Cooper, who has lived at West 74th Street and West End Avenue for the past 35 years, described herself as a "principled progressive" who takes her commitments very seriously but knows how to negotiate.
"I never understand why people say 'lines in the sand' — they’re erasable," Cooper said. "I have lines in quick-drying cement — which are my principles."
For example, she has accused some of the fellow candidates of taking vague stances on charter schools that co-locate in neighborhood public schools, not making it clear where they come down on the issue.
Cooper said she's had valuable conversations with pro-charter school supporters, but that she's never ambivalent.
"Charters are a silent way to privatize a public good," she said.
Her strong values developed in part from her upbringing as a child of Holocaust survivors — she was born in a displaced persons camp in Germany — and as an immigrant, she said.
Cooper, who grew up over a grocery store in Clifton, N.J., said she was the first person in her family to go to college.
Cooper has a masters in education, was a candidate for a PhD in psycholinguistics, worked in special education outside Boston for several years and worked with her former husband on documentary films. She then moved to the Upper West Side, where she raised two daughters.
Eventually she became the head of her co-op board and a leader at her synagogue, but Cooper didn't become involved in politics until President George H. W. Bush was elected. Her sense of outrage at his attempts to overturn Roe v. Wade motivated her to become involved in politics through fundraising campaigns and forums, and then as a Democratic committeewoman and the New York State women's director for the Clinton-Gore campaign.

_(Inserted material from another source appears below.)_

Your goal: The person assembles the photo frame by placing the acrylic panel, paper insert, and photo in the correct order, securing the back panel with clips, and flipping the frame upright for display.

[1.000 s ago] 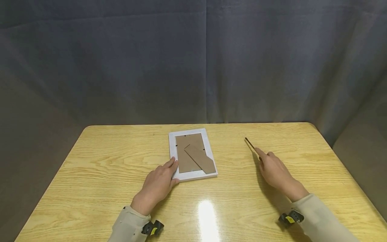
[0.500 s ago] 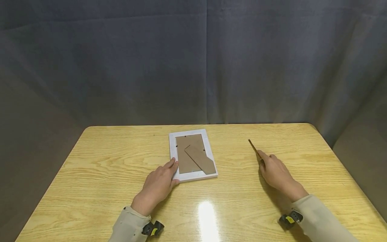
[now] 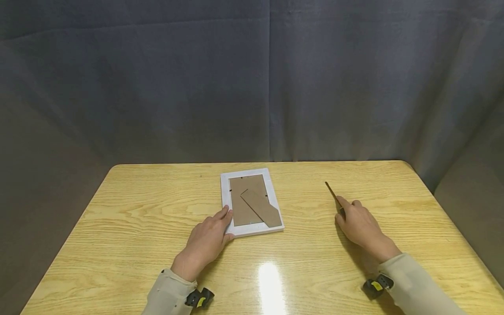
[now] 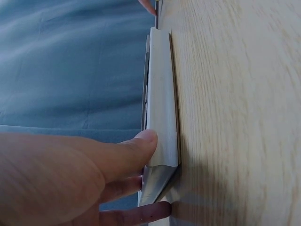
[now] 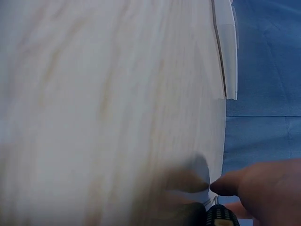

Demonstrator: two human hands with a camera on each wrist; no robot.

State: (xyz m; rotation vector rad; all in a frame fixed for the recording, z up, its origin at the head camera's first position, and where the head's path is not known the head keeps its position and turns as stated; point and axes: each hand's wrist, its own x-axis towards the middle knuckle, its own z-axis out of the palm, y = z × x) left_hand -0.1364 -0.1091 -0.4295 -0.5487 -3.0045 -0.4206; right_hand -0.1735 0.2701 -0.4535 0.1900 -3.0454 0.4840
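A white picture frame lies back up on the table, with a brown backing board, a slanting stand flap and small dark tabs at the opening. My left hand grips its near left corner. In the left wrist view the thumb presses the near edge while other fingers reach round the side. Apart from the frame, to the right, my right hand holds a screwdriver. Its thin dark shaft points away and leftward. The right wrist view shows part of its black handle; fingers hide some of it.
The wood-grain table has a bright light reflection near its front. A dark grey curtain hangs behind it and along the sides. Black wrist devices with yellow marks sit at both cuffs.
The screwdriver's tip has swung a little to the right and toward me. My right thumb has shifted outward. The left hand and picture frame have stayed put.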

"I’ve had the longest political involvement of any of the candidates and the longest Democratic involvement," she said.
Cooper also touts her efforts in drafting legislation, citing her work on the New York City Clinics Access Bill, which passed in 1993.
She said she wants to work on the issues affecting the neighborhood but also use the office to tackle larger issues like more progressive taxation in the city.
"Your role is not just to do the narrow thing you can do within the council. Your role is to expand the possibilities of what the City Council can do," she said.
The rest of Cooper's campaign, which has raised more than $104,000 so far, will include a lot of face time with voters on local streets, as meeting people is a forte of hers, she noted.
"I’m a very persuasive person," she said.